From several years working ramp, here's a brief rundown of flight deck to ground comms:

 

OUTBOUND

[Ground notices the APU running and the departure time clock winding down]

-Ground signals (hand) flight deck to pull GPU (and air, though it was implied by the GPU signal).

-Crew confirms by hand signal.

[Ground sees door close and beacon turn on - puts on headset and waits]

-Crew calls "Brakes off, cleared to push [extra push instructions as necessary - tail left/right, east/west/north/south]."

-Ground responds "Brakes off, cleared to push [confirms instructions]."

-Ground calls "cleared to start / clear on one / clear on two" as appropriate for engine start.

-Crew may confirm with "cleared to start / starting one / starting two" as appropriate.

-Ground calls "push is complete, set brakes."

-Crew confirms with "brakes set."

-Ground calls extra items [bypass pin removed, or other items like the person on the ramp holding said item]

-Crew calls "thanks - cleared to disconnect - see ya."
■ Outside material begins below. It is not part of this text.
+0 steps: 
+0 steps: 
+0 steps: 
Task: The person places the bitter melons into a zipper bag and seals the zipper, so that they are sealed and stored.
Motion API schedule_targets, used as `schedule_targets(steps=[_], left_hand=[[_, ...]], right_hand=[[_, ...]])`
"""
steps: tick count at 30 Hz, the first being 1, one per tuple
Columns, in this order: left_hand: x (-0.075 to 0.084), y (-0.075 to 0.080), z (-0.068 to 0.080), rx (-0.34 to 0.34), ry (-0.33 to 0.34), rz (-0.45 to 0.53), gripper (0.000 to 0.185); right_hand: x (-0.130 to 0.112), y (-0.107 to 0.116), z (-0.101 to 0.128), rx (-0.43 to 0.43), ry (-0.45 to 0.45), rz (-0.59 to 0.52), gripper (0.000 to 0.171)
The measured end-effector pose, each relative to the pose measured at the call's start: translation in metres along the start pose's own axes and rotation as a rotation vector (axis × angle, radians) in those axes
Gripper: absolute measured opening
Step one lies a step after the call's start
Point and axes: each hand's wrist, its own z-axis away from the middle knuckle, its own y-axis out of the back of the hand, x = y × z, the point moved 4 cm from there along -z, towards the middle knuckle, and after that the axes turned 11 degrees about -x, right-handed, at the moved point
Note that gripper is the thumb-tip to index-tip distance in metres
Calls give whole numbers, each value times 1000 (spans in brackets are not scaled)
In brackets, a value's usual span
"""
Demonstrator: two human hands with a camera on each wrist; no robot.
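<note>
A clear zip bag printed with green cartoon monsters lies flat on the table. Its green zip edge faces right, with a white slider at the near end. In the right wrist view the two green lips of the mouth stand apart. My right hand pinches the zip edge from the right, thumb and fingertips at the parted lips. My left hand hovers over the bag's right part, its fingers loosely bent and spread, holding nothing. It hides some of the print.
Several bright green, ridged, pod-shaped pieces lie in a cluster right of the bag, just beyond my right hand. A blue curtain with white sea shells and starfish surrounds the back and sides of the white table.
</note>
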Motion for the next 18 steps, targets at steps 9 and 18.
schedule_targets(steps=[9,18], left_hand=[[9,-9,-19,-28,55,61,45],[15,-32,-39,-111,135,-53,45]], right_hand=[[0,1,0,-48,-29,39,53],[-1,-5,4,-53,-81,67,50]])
-Ground responds via voice or hand signals (I usually used hand signals since the mic picked up any engine noise, which wasn't pleasant for me, and since I also helped with aircraft relocation, I can vouch for it not sounding too pleasant for the crews either).

 

INBOUND

-Ground marshalls plane into the spot.

-Crew sets brake, shuts down engines, turns off the beacon.
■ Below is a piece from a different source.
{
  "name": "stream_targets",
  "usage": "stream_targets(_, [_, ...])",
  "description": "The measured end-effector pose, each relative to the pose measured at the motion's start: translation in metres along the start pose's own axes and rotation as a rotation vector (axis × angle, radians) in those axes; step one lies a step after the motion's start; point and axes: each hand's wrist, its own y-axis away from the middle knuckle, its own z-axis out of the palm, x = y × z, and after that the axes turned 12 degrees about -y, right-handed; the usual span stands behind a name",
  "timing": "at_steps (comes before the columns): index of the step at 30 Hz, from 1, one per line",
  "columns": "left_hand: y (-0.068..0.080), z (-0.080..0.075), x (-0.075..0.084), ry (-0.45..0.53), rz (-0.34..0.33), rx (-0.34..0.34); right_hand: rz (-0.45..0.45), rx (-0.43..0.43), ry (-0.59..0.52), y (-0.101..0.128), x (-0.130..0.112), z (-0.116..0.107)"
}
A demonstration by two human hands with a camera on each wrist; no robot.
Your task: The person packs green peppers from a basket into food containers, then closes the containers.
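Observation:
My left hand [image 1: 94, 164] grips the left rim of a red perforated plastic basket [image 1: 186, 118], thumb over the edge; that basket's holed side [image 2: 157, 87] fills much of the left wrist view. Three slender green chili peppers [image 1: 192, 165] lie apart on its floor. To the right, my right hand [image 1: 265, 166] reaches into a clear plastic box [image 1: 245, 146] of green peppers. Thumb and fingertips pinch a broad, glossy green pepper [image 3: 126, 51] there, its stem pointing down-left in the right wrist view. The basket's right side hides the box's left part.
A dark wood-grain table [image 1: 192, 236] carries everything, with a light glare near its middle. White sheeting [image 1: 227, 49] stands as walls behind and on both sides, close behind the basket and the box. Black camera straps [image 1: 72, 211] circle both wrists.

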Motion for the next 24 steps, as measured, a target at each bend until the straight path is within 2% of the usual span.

-Ground places chocks, plugs in GPU, and plugs in low pressure air (air conditioning cart).

-Ground signals (hand) chocks in, GPU in.
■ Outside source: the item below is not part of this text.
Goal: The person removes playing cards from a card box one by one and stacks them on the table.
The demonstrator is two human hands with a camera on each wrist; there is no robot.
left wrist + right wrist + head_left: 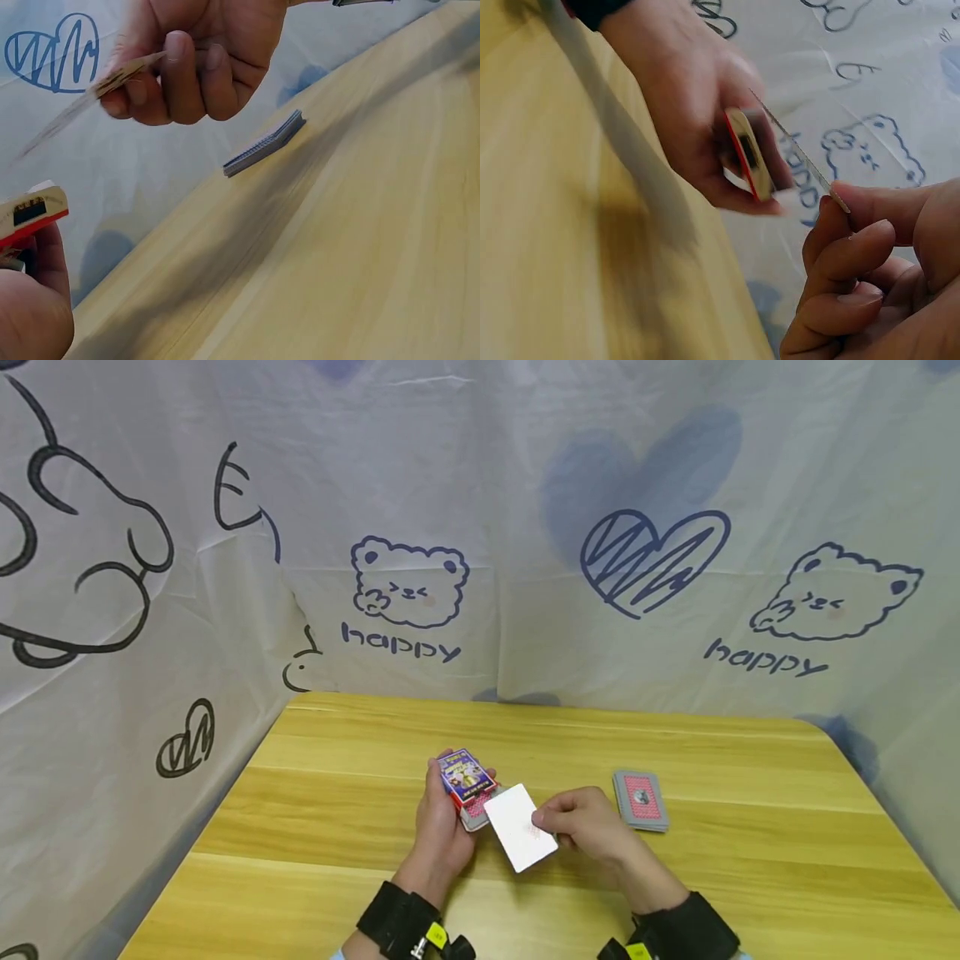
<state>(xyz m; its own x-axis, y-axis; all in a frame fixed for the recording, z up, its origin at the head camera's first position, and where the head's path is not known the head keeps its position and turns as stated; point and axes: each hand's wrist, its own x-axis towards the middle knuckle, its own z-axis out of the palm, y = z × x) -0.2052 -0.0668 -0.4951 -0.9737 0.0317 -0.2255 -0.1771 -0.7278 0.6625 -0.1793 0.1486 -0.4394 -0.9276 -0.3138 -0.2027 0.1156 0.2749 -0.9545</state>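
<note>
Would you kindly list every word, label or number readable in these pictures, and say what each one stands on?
"happy" – printed under the left bear drawing on the cloth backdrop.
"happy" – printed under the right bear drawing on the same backdrop, by the scribbled heart.
Print on the card box held in the left hand: too small to read.
The card pinched by the right hand: blurred, unreadable.
The card pile on the table: patterned backs, no text.

A light wooden table [337,827] stands against white cloth backdrop [480,485] printed with bears, hearts and "happy".
</note>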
-Crew confirms with hand signals.

(The only time I had anything to say with a crew on inbounds was usually heavily laden with sarcasm if I noticed something on the checklist not completed - landing lights, strobes, flaps still down, etc.)

 

As you can see, it's remarkably similar to what we've modeled and doesn't have all the extra stuff most people expect.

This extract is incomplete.